▶ [Source data]:
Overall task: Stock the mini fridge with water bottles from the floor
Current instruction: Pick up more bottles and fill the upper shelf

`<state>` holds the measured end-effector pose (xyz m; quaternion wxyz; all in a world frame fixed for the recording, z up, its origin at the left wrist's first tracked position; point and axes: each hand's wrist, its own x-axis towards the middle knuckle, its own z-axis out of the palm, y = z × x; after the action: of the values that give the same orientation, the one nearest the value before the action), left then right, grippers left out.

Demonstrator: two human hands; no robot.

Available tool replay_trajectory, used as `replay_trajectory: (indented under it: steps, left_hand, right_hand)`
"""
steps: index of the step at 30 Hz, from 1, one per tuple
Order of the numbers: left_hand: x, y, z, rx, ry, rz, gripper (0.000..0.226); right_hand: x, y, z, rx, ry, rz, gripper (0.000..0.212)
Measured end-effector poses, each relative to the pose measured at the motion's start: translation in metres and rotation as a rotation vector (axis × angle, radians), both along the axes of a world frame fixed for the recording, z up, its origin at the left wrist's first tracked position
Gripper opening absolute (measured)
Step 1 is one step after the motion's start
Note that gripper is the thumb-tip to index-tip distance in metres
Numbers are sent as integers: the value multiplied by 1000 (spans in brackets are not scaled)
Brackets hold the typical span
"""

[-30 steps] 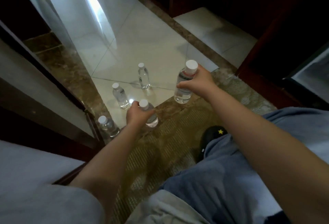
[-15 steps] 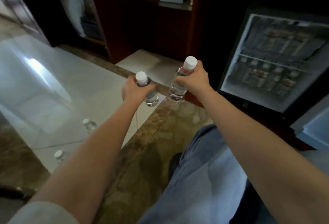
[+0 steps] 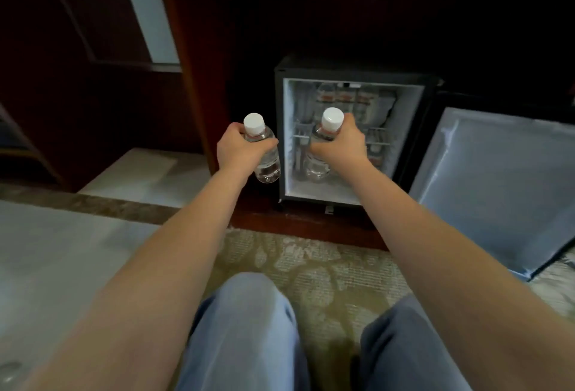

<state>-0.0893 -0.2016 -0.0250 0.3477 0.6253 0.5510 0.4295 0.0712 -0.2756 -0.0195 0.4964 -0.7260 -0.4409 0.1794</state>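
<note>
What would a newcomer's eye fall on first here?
Two white-capped bottles are held out mid-frame: the left hand grips the left bottle before the dark cabinet, and the right hand grips the right bottle in front of the fridge. The fridge is lit and open, with stocked bottles on its shelves and its door swung out to the right.

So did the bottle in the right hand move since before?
Yes. The right hand has carried its bottle rightward: earlier it was left of the mini fridge, now it is in front of the open compartment.
</note>
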Motion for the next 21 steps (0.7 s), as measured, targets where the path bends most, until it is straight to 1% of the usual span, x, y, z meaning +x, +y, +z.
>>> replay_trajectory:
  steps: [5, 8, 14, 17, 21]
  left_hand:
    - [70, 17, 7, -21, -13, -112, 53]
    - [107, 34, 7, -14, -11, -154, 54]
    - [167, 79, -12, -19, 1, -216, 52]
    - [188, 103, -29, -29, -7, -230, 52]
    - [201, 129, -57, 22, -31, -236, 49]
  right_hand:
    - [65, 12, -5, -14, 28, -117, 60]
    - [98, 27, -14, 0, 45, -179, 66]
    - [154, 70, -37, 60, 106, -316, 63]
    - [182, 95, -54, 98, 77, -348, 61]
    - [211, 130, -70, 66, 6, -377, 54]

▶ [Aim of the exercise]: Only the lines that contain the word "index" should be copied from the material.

▶ [Result of the exercise]:
steps: index of the step at 30 Hz, from 1, one per tuple
Note that gripper is the thumb-tip to index-tip distance in metres

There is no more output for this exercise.